2008 Criticism Finalist Children’s Literature, by Seth Lerer
by Carlin Romano | Mar-09-2009

Each day leading up to the March 12 announcement of the 2008 NBCC awards, we highlight one of the thirty finalists. Today, NBCC board member Carlin Romano discusses Seth Lerer’s Children’s Literature: A Reader’s History, From Aesop to Harry Potter (University of Chicago Press).
Once upon a time—2008, actually—a longtime scholar at Stanford published a magisterial study that began with these words: “Ever since there were children, there has been children’s literature.” To the people of the NBCC Board, it seemed as if Seth Lerer, in his journey through centuries of what we shelve under that seemingly familiar genre, had been there since the beginning, watching wisely from up close.
In Children’s Literature: A Reader’s History,From Aesop to Harry Potter, Lerer brought to his subject both the critical acuity and unlimited openness it deserved. He insisted on placing a complex literature within the history of childhood, a story both contested and blessedly clear. He took into account the cavalcade of publishing history, without permitting it to trample the imaginative “transformations” wrought by the books. He understood that his terrain included not just books written for children, but books read by them, driving home the critical spine signaled by his subtitle.

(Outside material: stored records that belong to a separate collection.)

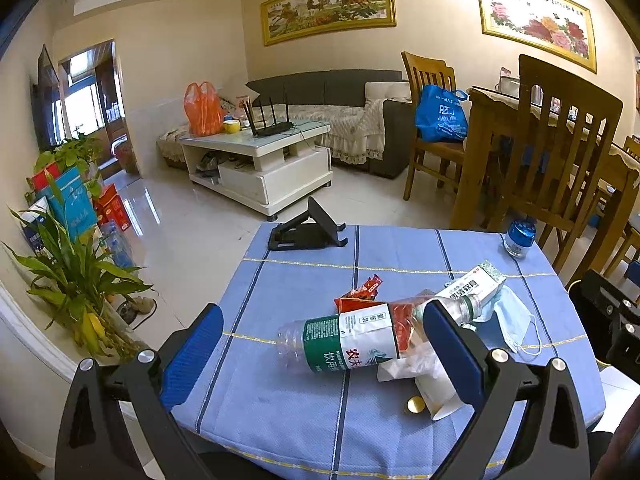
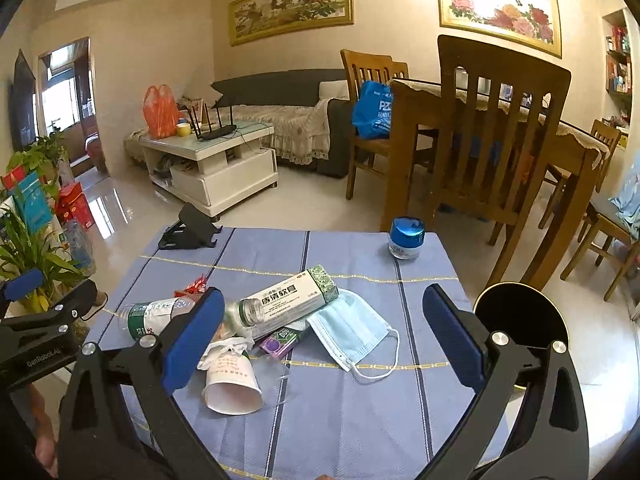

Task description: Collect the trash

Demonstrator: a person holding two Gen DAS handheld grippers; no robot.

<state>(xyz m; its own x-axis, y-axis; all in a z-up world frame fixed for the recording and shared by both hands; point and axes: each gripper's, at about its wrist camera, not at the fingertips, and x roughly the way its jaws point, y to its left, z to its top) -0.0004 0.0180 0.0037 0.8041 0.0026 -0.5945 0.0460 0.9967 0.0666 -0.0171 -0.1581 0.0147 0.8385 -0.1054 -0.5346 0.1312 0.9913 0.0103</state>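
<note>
- The left tool (image 1: 320,344) is held open above the desk (image 1: 280,408), nothing gripped.
- A plastic bottle (image 1: 348,340) is seen lying on its side between its fingers, toward 1 o'clock.
- The right tool (image 2: 324,332) is likewise spread wide and empty.
- A face mask (image 2: 352,328) lies between its fingers near 12 o'clock; a paper cup (image 2: 232,380) lies at 8 o'clock, beside the left finger.
- A medicine box (image 2: 296,292) rests at 11 o'clock.

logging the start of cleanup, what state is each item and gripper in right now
left gripper: open, empty
right gripper: open, empty
plastic bottle: on its side, uncapped
paper cup: tipped over
face mask: lying flat
medicine box: lying closed
blue-lidded jar: upright, lid on
</note>
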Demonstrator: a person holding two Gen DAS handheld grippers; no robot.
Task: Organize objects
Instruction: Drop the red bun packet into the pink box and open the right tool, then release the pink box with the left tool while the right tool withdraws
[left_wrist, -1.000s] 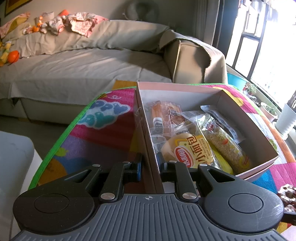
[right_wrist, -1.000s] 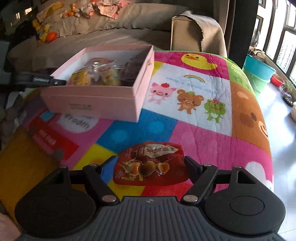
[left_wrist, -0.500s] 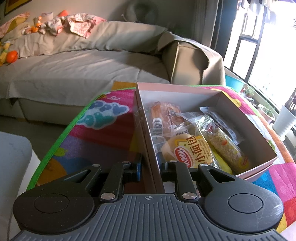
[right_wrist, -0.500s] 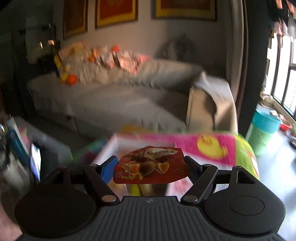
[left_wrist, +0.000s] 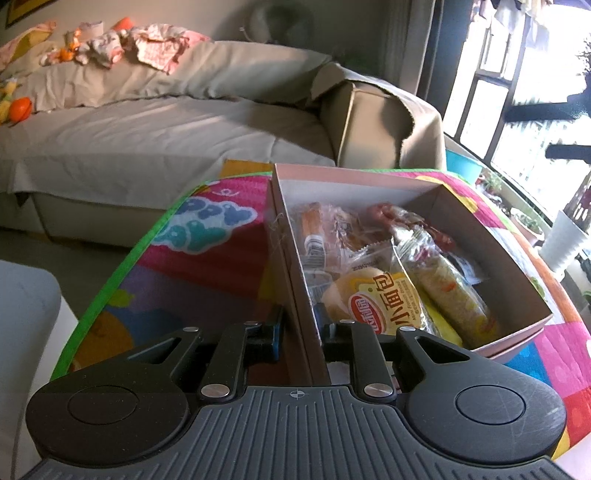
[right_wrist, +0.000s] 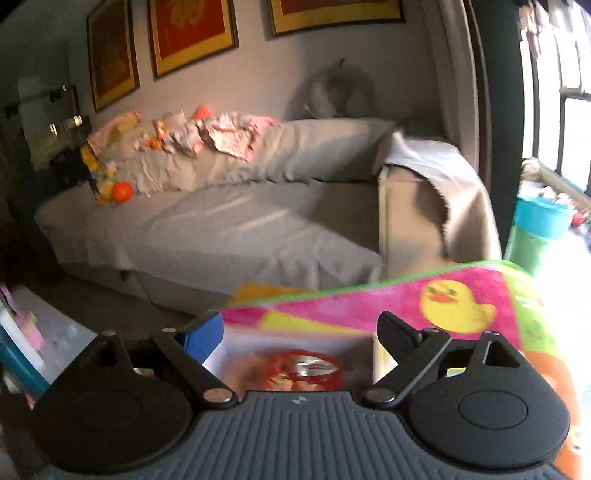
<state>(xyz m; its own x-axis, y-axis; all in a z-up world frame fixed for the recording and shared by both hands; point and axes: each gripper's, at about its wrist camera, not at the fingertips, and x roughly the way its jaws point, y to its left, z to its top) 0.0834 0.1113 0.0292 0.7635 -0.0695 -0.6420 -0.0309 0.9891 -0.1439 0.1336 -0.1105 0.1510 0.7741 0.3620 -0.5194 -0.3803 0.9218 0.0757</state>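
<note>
Left gripper (left_wrist: 299, 332) clamps the near-left wall of the pink box (left_wrist: 480, 225), one finger outside, one inside, jaws nearly together on the cardboard. Right gripper (right_wrist: 299, 332) jaws spread wide, nothing between them; red snack pouch (right_wrist: 301, 369) sits blurred below the gap, over the box interior, apart from both fingers. Can't tell if it rests on the other packs. Same red pouch shows in the left view at the box's far middle (left_wrist: 391, 216).

Box contents, left view: yellow bread pack (left_wrist: 376, 299) nearest the gripper, long clear-wrapped grain bar (left_wrist: 447, 284) just right of it, sausage snack pack (left_wrist: 314, 236) toward the far-left corner.

Box stands on a colourful cartoon mat (left_wrist: 207, 258); yellow duck patch (right_wrist: 454, 301) visible in the right view. Grey-covered sofa (left_wrist: 147, 147) beyond, clothes and toys on its back (left_wrist: 122, 44).
</note>
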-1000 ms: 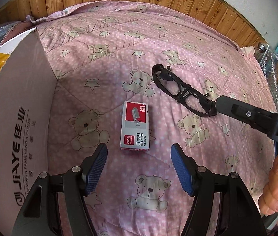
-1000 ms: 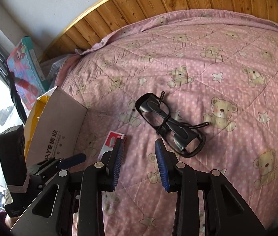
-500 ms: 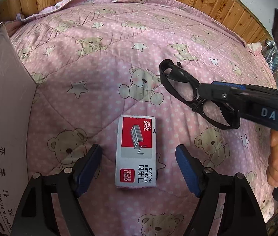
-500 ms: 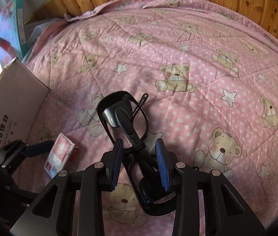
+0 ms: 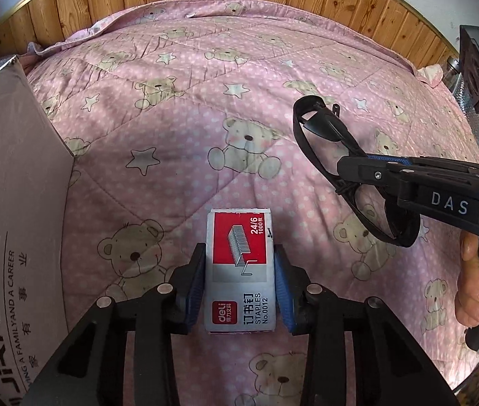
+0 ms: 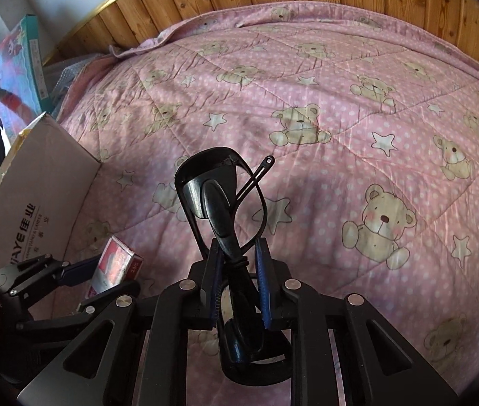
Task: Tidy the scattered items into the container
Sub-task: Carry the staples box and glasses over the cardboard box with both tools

Lerer accomplished much else in his fairy-tale feat of levitating a University of Chicago Press study, despite its small type, to a possible national prize from critics beleaguered by eye strain. His book revealed Aesop as the sophisticated anti-authoritarian that children intuit. It detected the “distinctively pre-modern” forms of children’s literature amid “allegory, moral fable, romance, and symbolism.” It delineated the impact of Darwinism on 19th-century literary species. It made it all the way to Harry Potter without relying on magic, but just sound common sense informing profound erudition. Finally, it made its case that “children’s literature exists as literature: that it has forms and genres, an imaginative scope, a mastery of figurative language, an enduring cast of characters, a self-conscious sense of authorship, a poetics, a politics, a prose style.”

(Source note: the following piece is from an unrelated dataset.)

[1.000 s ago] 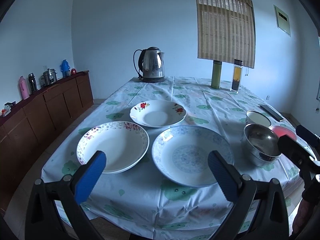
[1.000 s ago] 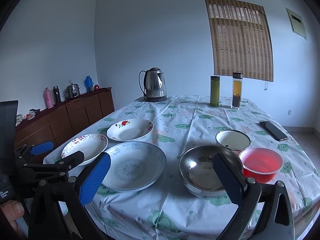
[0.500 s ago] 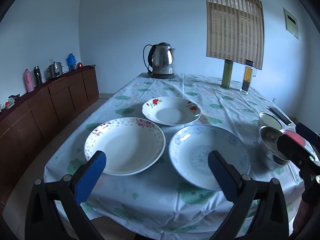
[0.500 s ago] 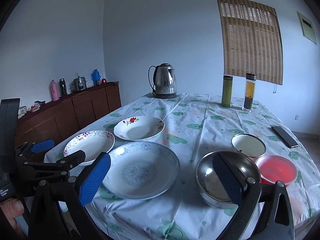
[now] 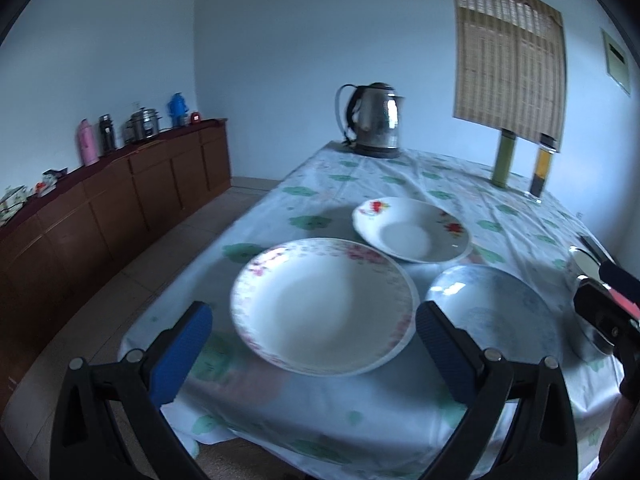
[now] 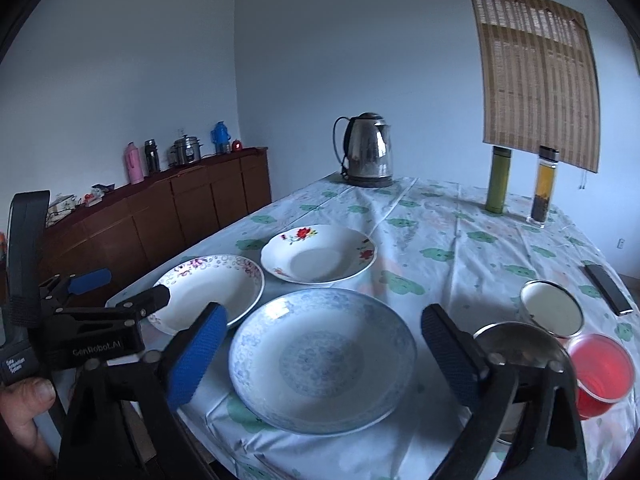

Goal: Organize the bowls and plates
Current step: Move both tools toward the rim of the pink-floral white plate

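Three plates lie on the flowered tablecloth: a pink-rimmed plate point(image 5: 324, 304), a red-flower plate point(image 5: 412, 228) behind it, and a blue-patterned plate point(image 6: 320, 356) to its right. My left gripper point(image 5: 312, 320) is open and hovers just before the pink-rimmed plate, touching nothing. My right gripper point(image 6: 323, 320) frames the blue-patterned plate; its jaws are closing, the pads clear of the rim. A steel bowl point(image 6: 520, 340), a white enamel bowl point(image 6: 552, 308) and a red bowl point(image 6: 602, 368) sit at the right, the steel one partly hidden by a finger.
A steel kettle point(image 6: 368, 148), a green flask point(image 6: 498, 180) and a glass bottle point(image 6: 544, 188) stand at the table's far end. A dark phone point(image 6: 608, 288) lies at the right edge. A wooden sideboard point(image 6: 160, 216) runs along the left wall. A person's thumb point(image 6: 24, 396) shows at lower left.
Both grippers have swung left along the table's near edge. The pink-rimmed plate now fills the left view, the blue-patterned plate the right. The right jaws stand slightly narrower.
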Available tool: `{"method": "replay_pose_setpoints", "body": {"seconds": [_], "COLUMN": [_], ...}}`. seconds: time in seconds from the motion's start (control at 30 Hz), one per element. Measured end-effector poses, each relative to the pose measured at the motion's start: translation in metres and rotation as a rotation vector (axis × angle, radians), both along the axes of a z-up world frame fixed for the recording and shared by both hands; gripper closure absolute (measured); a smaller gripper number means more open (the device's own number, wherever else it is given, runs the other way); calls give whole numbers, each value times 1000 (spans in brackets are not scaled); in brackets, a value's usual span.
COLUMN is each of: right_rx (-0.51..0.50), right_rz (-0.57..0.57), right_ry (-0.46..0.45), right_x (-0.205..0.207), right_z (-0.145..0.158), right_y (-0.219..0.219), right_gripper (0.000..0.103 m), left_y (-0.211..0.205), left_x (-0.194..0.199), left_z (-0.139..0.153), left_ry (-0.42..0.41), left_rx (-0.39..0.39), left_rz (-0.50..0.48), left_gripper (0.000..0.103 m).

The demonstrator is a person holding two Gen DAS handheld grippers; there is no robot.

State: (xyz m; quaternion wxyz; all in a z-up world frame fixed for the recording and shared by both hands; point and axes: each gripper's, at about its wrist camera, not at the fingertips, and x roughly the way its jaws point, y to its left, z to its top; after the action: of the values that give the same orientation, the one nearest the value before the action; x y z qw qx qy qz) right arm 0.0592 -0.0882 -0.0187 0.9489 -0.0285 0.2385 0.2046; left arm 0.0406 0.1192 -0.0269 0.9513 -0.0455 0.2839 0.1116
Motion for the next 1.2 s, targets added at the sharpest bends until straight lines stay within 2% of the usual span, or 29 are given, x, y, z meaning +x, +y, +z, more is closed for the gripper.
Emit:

Reflecting on the opening pages of Antoine de Saint-Exupery’s The Little Prince, in which the narrator recalls the difficulty of getting adults to understand a picture of a boa constrictor digesting an elephant, Lerer wrote, “I find children’s literature to be a world of snakes, seductive things that live in undergrowths and that may take us whole.” So, it is said, members of the NBCC Board swallowed whole this splendid meditation on the literature that changes us most, and lived happily ever after.